Hepatitis NSW CEO Steven Drew:
“Guaranteeing appropriate inflation-linked indexation is essential to our quest to eliminate hepatitis B and C as a public health concern in NSW. We can’t develop and deliver programs to expand our reach into our communities while losing income year-on-year. The point where you do more with less passed a long, long time ago. New investments in proven, successful initiatives such as peer programs is essential. Hepatitis NSW’s Peer Partnership Program has recently achieve the milestone of more than 10,000 engagements with people about hep C. With more support and funding we can reach more people, in more places and realise our goal of a world free of viral hepatitis.”
HALC Principal Solicitor Alex Stratigos:
“NSW has started to regress in creating an enabling legal environment for people living with HIV and hepatitis. Our organisations are calling on NSW parliamentarians to commit to eliminating the negative impact of legal and human rights issues on the health of people living with HIV and hepatitis.”

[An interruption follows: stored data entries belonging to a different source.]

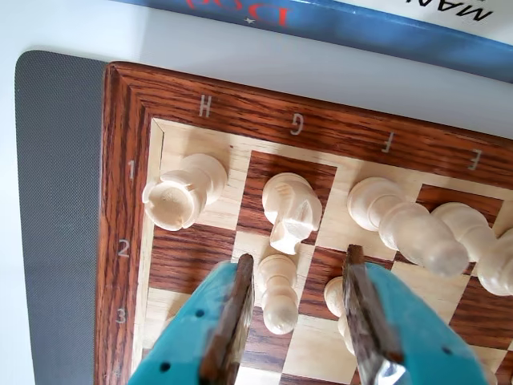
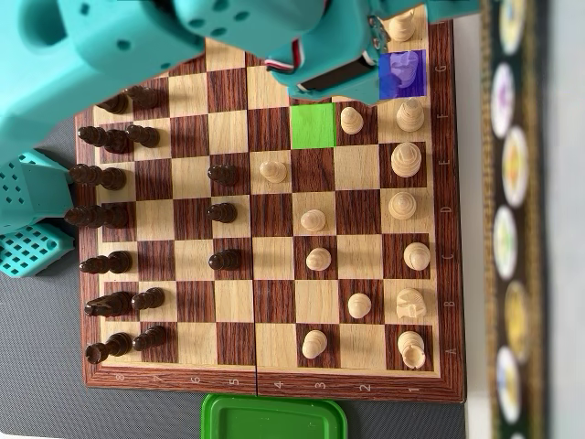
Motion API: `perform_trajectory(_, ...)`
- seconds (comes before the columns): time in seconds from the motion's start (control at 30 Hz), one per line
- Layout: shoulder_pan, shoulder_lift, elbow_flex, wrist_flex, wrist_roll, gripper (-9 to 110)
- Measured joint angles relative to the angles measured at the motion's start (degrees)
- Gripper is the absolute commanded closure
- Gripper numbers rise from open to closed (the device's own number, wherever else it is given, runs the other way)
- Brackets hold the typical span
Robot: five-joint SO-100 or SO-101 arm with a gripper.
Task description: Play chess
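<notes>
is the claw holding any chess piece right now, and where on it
Nothing is held. The claw is open, its jaws apart above the board; a white pawn stands between them, untouched.

One chessboard [image 2: 274, 380] is being shown in the overhead view. Fourteen light pieces [image 2: 313, 219] are being counted in the open, and three dark pieces [image 2: 221, 212] are being seen forward of the crowded dark rows [image 2: 110, 215] at the left of the frame, whose number cannot be made out.
</notes>
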Motion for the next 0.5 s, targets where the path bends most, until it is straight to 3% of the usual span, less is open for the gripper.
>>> perform_trajectory(0.5,0.5,-5.2,-6.0,-0.1,0.0,85)
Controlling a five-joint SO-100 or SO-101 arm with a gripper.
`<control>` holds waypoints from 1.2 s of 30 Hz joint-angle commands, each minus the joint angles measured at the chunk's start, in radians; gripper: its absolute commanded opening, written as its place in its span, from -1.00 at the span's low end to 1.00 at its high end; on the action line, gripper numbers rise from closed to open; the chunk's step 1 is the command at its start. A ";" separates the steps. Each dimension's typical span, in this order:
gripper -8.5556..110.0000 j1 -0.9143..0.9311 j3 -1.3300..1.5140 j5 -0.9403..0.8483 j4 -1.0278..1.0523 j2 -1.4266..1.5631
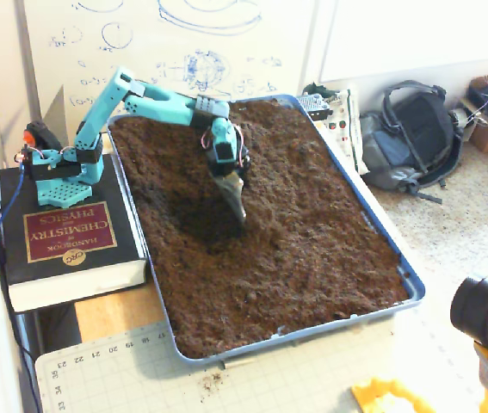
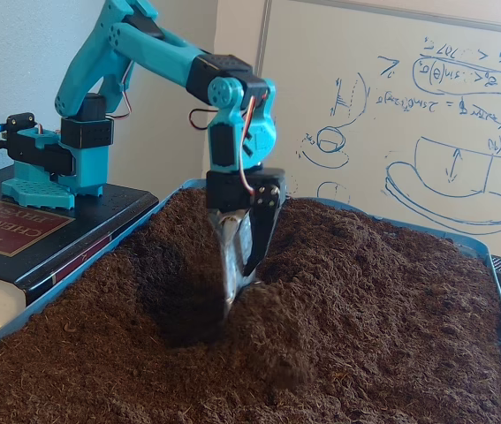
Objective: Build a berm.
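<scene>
Blue tray [image 1: 411, 284] full of dark brown soil [image 1: 330, 232] is the landmark here; teal arm [image 1: 153, 95] reaches in from the book side of the tray, its base [image 1: 58, 172] bolted on a thick black book [image 1: 63, 237] that sits just beside the tray's rim; gripper [image 1: 237, 206] points down into the soil near the tray's middle, tips touching or slightly sunk in the dirt; in the low fixed view the gripper [image 2: 237, 283] shows two fingers close together with only a thin gap, a metal blade-like finger [image 2: 230, 256] on the left of that view, nothing clamped between them, so I read it as closed or nearly so, empty; dark hollow [image 1: 200, 219] lies in the soil right beside the gripper, on the book side; the berm [image 2: 285, 340] is only a low rounded hump of loose soil just beside the gripper tips, on the side away from the book, raised a little over the soil around it, its far end hard to tell apart from the lumpy surface; in the high fixed view the berm [image 1: 265, 215] barely reads as a rise; whiteboard [image 2: 427, 106] with blue sketches stands behind the tray; backpack [image 1: 411, 133] on the floor past the tray's far rim; cutting mat [image 1: 226, 379] under the tray's near end.
</scene>
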 commanded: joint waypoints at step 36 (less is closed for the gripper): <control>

Positive Life NSW CEO Jane Costello:
“NSW is a demonstrated world leader in the HIV/AIDS response and this success can be attributed to the exceptional partnership between government, people living with HIV, clinicians and researchers. We need to continue this momentum of striving toward the ambitious goals of the virtual elimination of HIV transmission for all in NSW, reducing barriers for people living with HIV to access equitable treatment and care, and attain optimal health and wellbeing outcomes and quality of life. To this end, we call on the major political parties to make commitments to ensure that the foundational achievements of the past continue to be built upon to ensure that people living with HIV are not left behind.”
BlaQ Aboriginal Corporation CEO Shane Sturgiss:
“BlaQ embodies and promotes self-determination of our Aboriginal and Torres Strait Islander LGBTQ+SB Mob. We are committed to advocating for the social and emotional wellbeing of our Community. We recognise the importance of collaborating with our fellow coalition members to take action, and we are calling for the NSW government to show us their solidarity now”.
SWOP NSW CEO Iain Stewart Brady:
“‘In the upcoming NSW election sex workers in NSW want a commitment to completing the process of decriminalisation of sex work begun in 1995. Outdated, dormant portions of the Summary Offences Act must be repealed. Sex workers deserve to be protected under Anti-Discrimination legislation, recognising that sex work is work.”